--- INFORMATION SHOWN Enclosed Below ---
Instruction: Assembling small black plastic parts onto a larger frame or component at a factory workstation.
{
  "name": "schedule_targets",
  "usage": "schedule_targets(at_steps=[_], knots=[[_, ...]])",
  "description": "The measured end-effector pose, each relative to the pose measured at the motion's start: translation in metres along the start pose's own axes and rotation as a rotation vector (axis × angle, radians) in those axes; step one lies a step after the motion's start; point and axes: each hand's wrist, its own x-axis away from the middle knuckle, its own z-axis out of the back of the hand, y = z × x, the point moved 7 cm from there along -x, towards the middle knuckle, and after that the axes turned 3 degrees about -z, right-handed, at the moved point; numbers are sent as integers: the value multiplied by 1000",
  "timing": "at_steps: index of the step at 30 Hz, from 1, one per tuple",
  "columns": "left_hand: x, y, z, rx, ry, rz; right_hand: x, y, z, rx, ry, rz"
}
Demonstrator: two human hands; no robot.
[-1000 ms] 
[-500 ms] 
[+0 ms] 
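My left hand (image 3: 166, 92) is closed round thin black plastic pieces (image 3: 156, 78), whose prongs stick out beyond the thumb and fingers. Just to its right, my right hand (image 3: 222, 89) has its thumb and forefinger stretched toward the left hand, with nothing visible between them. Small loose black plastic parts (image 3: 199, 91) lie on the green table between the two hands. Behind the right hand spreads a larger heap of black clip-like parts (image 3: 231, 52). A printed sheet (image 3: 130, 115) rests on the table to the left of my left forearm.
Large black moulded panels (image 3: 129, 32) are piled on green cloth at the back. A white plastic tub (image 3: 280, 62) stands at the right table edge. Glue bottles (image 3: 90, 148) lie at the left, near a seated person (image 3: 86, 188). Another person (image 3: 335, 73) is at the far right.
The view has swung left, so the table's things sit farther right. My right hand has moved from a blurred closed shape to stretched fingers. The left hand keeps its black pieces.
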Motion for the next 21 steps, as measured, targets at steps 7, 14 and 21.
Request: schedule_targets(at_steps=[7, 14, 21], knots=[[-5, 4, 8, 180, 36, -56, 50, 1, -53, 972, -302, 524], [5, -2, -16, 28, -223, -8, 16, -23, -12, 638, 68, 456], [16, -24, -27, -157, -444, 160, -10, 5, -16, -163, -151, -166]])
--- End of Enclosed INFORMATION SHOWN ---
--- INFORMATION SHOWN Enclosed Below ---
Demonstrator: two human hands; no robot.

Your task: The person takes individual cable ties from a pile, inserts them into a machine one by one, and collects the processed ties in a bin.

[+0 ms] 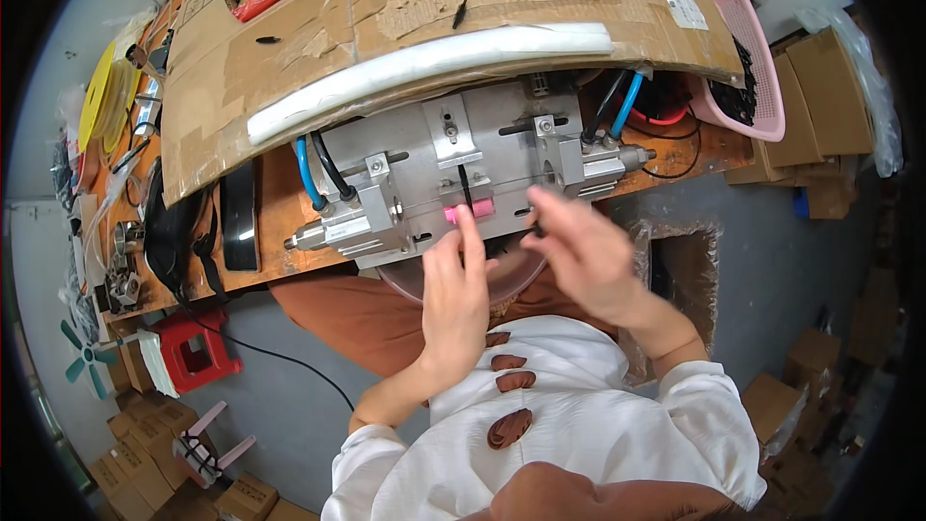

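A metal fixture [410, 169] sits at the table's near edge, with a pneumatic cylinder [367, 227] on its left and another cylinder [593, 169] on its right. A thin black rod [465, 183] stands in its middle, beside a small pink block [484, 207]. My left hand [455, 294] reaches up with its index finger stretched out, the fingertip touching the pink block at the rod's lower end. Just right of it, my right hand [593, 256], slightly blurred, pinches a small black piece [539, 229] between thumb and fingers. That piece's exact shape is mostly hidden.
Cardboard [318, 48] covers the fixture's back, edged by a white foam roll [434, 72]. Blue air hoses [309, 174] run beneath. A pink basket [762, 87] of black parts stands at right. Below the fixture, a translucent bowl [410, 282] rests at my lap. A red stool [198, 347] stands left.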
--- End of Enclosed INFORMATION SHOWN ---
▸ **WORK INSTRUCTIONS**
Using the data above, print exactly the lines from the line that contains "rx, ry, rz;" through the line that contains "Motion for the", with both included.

▸ **RESULT OF THIS TASK**
  "columns": "left_hand: x, y, z, rx, ry, rz; right_hand: x, y, z, rx, ry, rz"
}
Demonstrator: two human hands; no robot.
[-1000 ms] 
[-500 ms] 
[+0 ms] 
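My left hand (image 3: 166, 92) is closed round thin black plastic pieces (image 3: 156, 78), whose prongs stick out beyond the thumb and fingers. Just to its right, my right hand (image 3: 222, 89) has its thumb and forefinger stretched toward the left hand, with nothing visible between them. Small loose black plastic parts (image 3: 199, 91) lie on the green table between the two hands. Behind the right hand spreads a larger heap of black clip-like parts (image 3: 231, 52). A printed sheet (image 3: 130, 115) rests on the table to the left of my left forearm.
Large black moulded panels (image 3: 129, 32) are piled on green cloth at the back. A white plastic tub (image 3: 280, 62) stands at the right table edge. Glue bottles (image 3: 90, 148) lie at the left, near a seated person (image 3: 86, 188). Another person (image 3: 335, 73) is at the far right.
The view has swung left, so the table's things sit farther right. My right hand has moved from a blurred closed shape to stretched fingers. The left hand keeps its black pieces.
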Motion for the next 21 steps, as measured, targets at steps 7, 14 and 21.

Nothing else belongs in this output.